- **DATA BELOW**
= Beginning of Section =

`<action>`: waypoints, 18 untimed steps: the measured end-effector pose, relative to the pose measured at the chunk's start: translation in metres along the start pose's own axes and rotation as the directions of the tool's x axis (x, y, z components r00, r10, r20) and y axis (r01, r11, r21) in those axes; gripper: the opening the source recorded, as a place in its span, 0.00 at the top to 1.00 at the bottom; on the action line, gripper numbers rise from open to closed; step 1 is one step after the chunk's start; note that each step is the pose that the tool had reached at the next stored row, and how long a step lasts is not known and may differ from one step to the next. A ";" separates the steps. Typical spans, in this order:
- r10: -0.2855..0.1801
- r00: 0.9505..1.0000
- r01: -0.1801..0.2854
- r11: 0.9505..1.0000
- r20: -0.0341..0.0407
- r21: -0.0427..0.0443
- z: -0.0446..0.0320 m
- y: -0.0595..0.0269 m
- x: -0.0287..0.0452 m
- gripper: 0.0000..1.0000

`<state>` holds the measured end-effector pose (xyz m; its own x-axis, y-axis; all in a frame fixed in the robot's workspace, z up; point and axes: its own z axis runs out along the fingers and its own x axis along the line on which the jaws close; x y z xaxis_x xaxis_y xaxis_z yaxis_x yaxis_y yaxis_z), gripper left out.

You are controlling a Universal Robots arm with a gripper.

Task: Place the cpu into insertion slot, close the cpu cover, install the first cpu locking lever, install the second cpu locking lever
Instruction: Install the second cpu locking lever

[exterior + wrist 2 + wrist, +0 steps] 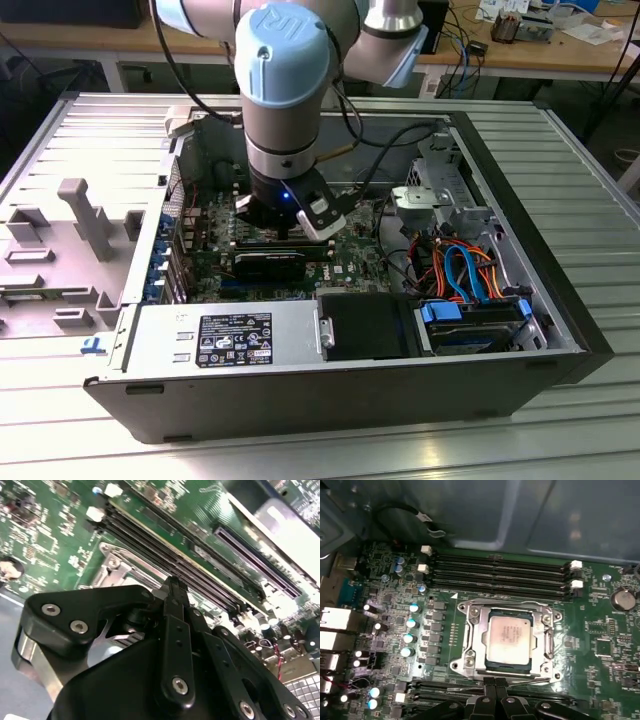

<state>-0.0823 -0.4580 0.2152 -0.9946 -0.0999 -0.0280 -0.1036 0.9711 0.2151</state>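
In the exterior view, the arm reaches down into the open computer case point(560, 330) and the gripper point(287, 222) hangs low over the green circuit board point(345, 262), near the middle of the case.

In the second wrist view, the gripper point(172, 586) has its fingers drawn together to a narrow tip with nothing seen between them, right over the metal rim of the insertion slot point(112, 565), beside the long black memory slots point(165, 555).

In the first wrist view, the cpu point(511, 636) lies flat in the insertion slot point(470, 656), and the cpu cover point(548, 641) appears to frame it, already down. The gripper point(495, 682) sits at the slot's near edge, by a thin wire lever point(520, 682) (which lever, I cannot tell). Judging from this, the lever work goes best with a steady push along the wire, kept clear of the chip.
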 end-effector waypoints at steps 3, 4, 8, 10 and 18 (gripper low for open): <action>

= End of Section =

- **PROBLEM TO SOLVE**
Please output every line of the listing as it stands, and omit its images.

- **TASK SOLUTION**
`<action>`: waypoints, 18 untimed steps: the measured end-effector pose, relative to the pose measured at the chunk's start: translation in metres along the start pose's own axes and rotation as the directions of the tool's x axis (x, y, z components r00, r10, r20) and y axis (r01, r11, r21) in those axes; gripper: the opening the source recorded, as a place in its span, 0.00 at the top to 1.00 at the bottom; on the action line, gripper numbers rise from open to closed; step 1 is one step after the chunk's start; note that each step is the pose that the tool had reached at the next stored row, and how long a step lasts is not known and may differ from one step to the next. A ";" separates the steps. Typical spans, in this order:
- r10: -0.2855..0.1801
- r00: 0.9505..1.0000
- r01: -0.1801..0.2854
- r11: 0.9505..1.0000
- r20: -0.0341..0.0407
- r21: -0.0427..0.0443
- z: -0.0446..0.0320 m
- y: -0.0595..0.0269 m
- x: -0.0287..0.0452 m
- gripper: 0.0000..1.0000

`<state>` holds the measured end-effector pose (xyz m; its own x-axis, y-axis; all in a frame fixed in the robot's workspace, z up; point and axes: its own z axis runs out along the fingers and its own x axis along the line on which the jaws close; x y z xaxis_x xaxis_y xaxis_z yaxis_x yaxis_y yaxis_z), gripper left out.

You are controlling a Universal Robots arm with a gripper.

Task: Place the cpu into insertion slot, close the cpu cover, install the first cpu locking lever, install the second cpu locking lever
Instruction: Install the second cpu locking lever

[exterior + wrist 2 + wrist, +0 steps] 

<state>-0.0823 -0.4580 0.2152 -0.9946 -0.0999 -0.0280 -0.1036 0.9711 0.2151</state>
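In the exterior view, the arm reaches down into the open computer case point(560, 330) and the gripper point(287, 222) hangs low over the green circuit board point(345, 262), near the middle of the case.

In the second wrist view, the gripper point(172, 586) has its fingers drawn together to a narrow tip with nothing seen between them, right over the metal rim of the insertion slot point(112, 565), beside the long black memory slots point(165, 555).

In the first wrist view, the cpu point(511, 636) lies flat in the insertion slot point(470, 656), and the cpu cover point(548, 641) appears to frame it, already down. The gripper point(495, 682) sits at the slot's near edge, by a thin wire lever point(520, 682) (which lever, I cannot tell). Judging from this, the lever work goes best with a steady push along the wire, kept clear of the chip.
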 end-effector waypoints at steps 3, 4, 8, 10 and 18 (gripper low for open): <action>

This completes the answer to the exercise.